Downregulation of Zfp36l2 mRNA by TTP and functional characterization of Zfp36l2 in LPS-stimulated mouse macrophage RAW264.7 cells

• Main Authors: Yan-Yun Wu, 吳雁韻
• Other Authors: Ching-Jin Chang
• Format: Others
• Language: en_US
• Published: 2013
• Online Access: http://ndltd.ncl.edu.tw/handle/22428487734492194222

碩士 === 國立臺灣大學 === 生化科學研究所 === 101 === Post-transcriptional control comprises regulation of the stability or translational efficiency of mRNA. Microarray analyses have revealed that 40-50% of changes in gene expression in response to cellular signals occur at the level of mRNA stability. Adenine and uridine -rich element mediated decay is one of several mechanisms the degrade mRNAs in the post-transcriptional regulations. AU-rich elements are always found in 3’UTR of a variety of transcripts that encode immediate response genes such as cytokines and inflammatory mediators, like proto-oncogenes and transcription factors. TTP family proteins bind to ARE of target mRNA by zinc finger domain and promote degradation. There are four members belong to TTP family: TTP (ZFP36), ZFP36L1, ZFP36L2 and ZFP36L3 which is specifically expressed in the placenta and extraembryonic tissues. Currently, the gene regulation and functional characterization of Zfp36l2 are unclear. We observed that Zfp36l2 mRNA expression was decreased in LPS-stimulated RAW264.7 cells. RNA pull down assay have improved that the downregulation of Zfp36l2 mRNA was caused by TTP binding to its ARE, which was induced by NFкB signaling pathway in LPS-stimulated RAW264.7 cells. On the other hand, we have identified two mRNA targets of Zfp36l2, Cox2 and Mkp-1 mRNA, in resting RAW264.7 cells. To investigate the molecular mechanism of Zfp36l2-specific Cox2 mRNA downregulation, we characterized the functional domains of Zfp36l2 by using some deletion constructs.
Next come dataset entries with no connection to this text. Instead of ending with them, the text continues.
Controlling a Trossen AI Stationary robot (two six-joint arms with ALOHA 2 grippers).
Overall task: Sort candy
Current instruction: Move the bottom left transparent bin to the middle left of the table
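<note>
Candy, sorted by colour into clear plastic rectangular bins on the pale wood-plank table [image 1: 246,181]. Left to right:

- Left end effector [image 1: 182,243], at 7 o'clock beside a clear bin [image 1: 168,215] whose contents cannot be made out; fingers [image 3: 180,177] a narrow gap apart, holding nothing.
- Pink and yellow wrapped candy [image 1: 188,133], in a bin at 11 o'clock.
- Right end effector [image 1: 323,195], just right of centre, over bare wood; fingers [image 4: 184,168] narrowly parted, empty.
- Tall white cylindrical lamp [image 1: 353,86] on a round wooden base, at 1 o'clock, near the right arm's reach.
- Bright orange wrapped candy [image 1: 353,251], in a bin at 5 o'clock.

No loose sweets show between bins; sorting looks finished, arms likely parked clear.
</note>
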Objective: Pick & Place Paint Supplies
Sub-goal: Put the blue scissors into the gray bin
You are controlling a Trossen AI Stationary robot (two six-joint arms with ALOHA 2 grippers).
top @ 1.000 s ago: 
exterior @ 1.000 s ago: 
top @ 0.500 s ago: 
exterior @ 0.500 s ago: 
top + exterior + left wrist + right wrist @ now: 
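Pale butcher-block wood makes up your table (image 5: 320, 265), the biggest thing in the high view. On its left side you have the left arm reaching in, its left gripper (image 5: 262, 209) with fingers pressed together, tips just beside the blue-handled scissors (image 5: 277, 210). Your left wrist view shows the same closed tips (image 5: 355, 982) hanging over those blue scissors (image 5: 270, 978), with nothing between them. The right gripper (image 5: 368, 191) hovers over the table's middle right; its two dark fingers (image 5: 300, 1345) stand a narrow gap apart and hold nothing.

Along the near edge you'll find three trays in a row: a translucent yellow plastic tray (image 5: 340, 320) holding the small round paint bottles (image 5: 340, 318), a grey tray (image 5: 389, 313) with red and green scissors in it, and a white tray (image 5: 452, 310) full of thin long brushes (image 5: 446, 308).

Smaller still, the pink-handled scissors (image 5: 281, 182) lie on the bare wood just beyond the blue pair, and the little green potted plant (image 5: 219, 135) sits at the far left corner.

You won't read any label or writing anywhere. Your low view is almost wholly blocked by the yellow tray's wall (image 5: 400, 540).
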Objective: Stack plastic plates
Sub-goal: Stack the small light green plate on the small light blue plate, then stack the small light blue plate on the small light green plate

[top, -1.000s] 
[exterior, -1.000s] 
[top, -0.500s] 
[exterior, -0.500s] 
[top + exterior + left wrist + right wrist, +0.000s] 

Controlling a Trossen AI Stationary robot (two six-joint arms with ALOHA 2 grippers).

In Immunofluorescence staining, WT- Zfp36l2 dispersed in the cytoplasm evenly, whereas Zfp36l2-N-TZF formed distinct foci and located at processing body, and Zfp36l2 –TZF-C tended to gather at the nuclear membranes. The luciferase reporter analysis showed that N-terminus of Zfp36l2 is required for its mRNA downregulation activity. In addition, we observed that the LPS treatment would lead to a lasting decrease of Zfp36l2 expression for more than 16 h, which might cause a higher induction of anti-inflammatory Mkp-1and IL-10 mRNA and a lower induction of pro-inflammatory cytokine TNFα in response to the second LPS treatment. Our results indicate that the expression levels of Zfp36l2 are tightly controlled to regulate intracellular inflammatory response in LPS-stimulated macrophages.